Mr. Errol Farr reports
LOYALIST EXPLORATION ANNOUNCES CLOSING OF NON-BROKERED FLOW THROUGH FINANCING
Loyalist Exploration Ltd. has
sold 810,000 common shares, each issued as a flow-through share within the meaning of the
Income Tax Act
(Canada) at a price of five cents per FT share for gross proceeds of $40,500.
The proceeds from the sale of FT shares will be used to incur Canadian exploration expenses as defined in Subsection 66.1(6) of the tax act and flow-through mining expenditures as defined in Subsection 127(9) of the tax act. Such proceeds will be renounced to the subscribers with an effective date not later than Dec. 31, 2025, in the aggregate amount of not less than the total amount of gross proceeds raised from the issue of FT shares. More specifically, the proceeds from the sale of FT shares will be used for exploration and permitting of the Tully gold property, as well as data review, digitization, an internal resource calculation, exploration planning, and the commencement of a National Instrument 43-101 resource estimate and technical report, as well as the commencement of exploration on the Gold Rush property.
In connection with the offering, the company paid finders' fees of $2,135 and issued 42,700 broker warrants to purchase common shares of the company at a price of 7.5 cents per common share, expiring two years from issuance.
Errol Farr, chief executive officer of Loyalist, stated:
"Loyalist made steady progress in 2025, strengthening its asset base and positioning the company for future value creation despite challenging market conditions for the junior resource sector.
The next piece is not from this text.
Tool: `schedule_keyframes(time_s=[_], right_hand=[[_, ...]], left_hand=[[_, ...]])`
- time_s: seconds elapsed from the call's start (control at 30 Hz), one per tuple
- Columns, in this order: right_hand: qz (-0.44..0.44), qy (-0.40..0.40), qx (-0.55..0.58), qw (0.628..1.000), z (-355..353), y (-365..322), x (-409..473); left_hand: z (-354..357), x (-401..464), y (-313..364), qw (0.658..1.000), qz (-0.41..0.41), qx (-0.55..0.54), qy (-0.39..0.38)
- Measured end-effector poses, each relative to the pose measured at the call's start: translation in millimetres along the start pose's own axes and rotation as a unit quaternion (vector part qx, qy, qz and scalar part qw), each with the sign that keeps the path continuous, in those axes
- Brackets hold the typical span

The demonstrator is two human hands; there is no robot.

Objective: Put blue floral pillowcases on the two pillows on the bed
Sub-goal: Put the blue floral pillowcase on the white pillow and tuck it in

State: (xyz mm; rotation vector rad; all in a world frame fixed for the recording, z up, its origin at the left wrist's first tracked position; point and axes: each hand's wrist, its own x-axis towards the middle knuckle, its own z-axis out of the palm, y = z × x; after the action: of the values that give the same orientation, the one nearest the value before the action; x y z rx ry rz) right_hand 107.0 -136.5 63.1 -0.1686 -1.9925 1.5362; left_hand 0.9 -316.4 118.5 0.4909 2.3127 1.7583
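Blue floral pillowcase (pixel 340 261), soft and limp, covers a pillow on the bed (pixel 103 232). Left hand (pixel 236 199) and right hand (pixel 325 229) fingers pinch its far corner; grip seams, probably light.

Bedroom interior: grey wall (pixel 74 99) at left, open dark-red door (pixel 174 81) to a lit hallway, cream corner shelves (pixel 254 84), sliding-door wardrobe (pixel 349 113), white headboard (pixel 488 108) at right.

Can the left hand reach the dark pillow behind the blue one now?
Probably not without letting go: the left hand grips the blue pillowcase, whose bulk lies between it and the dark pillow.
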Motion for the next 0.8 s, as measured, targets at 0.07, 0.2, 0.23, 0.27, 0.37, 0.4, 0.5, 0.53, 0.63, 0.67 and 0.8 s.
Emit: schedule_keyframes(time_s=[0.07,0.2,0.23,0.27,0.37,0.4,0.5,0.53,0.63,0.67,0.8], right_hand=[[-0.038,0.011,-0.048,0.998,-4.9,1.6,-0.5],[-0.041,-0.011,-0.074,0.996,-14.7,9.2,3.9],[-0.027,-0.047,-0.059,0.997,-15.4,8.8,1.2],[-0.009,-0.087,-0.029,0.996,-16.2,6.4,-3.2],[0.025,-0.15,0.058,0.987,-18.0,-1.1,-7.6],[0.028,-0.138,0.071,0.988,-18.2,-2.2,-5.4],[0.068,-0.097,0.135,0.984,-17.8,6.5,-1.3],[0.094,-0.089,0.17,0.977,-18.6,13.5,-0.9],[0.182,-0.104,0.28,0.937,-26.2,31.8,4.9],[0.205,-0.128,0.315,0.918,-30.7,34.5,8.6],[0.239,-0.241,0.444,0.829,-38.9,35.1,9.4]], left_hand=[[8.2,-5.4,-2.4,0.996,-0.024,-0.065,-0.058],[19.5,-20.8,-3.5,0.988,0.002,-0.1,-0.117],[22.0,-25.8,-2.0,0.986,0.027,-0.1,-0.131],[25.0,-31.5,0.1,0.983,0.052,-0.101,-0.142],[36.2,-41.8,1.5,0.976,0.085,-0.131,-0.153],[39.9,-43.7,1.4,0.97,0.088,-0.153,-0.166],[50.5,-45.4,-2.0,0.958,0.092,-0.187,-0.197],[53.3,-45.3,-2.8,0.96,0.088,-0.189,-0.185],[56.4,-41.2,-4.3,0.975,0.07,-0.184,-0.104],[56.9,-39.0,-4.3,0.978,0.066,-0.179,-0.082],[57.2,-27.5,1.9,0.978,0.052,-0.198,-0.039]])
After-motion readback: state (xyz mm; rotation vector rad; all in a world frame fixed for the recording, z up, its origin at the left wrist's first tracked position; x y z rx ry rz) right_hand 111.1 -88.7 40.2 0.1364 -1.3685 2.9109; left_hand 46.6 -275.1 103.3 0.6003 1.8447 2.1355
From a corporate standpoint, Loyalist raised over $1.4-million in 2025 to support its strategy. Management is focused on closing the recently announced financing in early 2026 to advance its exploration and corporate objectives."
All of the securities issued and issuable in connection with the offering are subject to a hold period expiring four months and one day after the date of issuance of the securities. Completion of the offering and the acquisition is subject to the receipt of all required regulatory approvals, including the approval of the Canadian Securities Exchange.
David Drinkwater, a director of the company, purchased 200,000 FT shares under the offering for an aggregate purchase price of $10,000. Such purchase constitutes a related-party transaction of the company for purposes of Multilateral Instrument 61-101 (Protection of Minority Security Holders in Special Transactions). The company is relying on the exemptions from the formal valuation and minority approval requirements found in sections 5.5(a) and 5.7(1)(a) of MI 61-101 as the fair market value of offering (as it relates to Mr. Drinkwater's participation) is not more than 25 per cent of the company's market capitalization.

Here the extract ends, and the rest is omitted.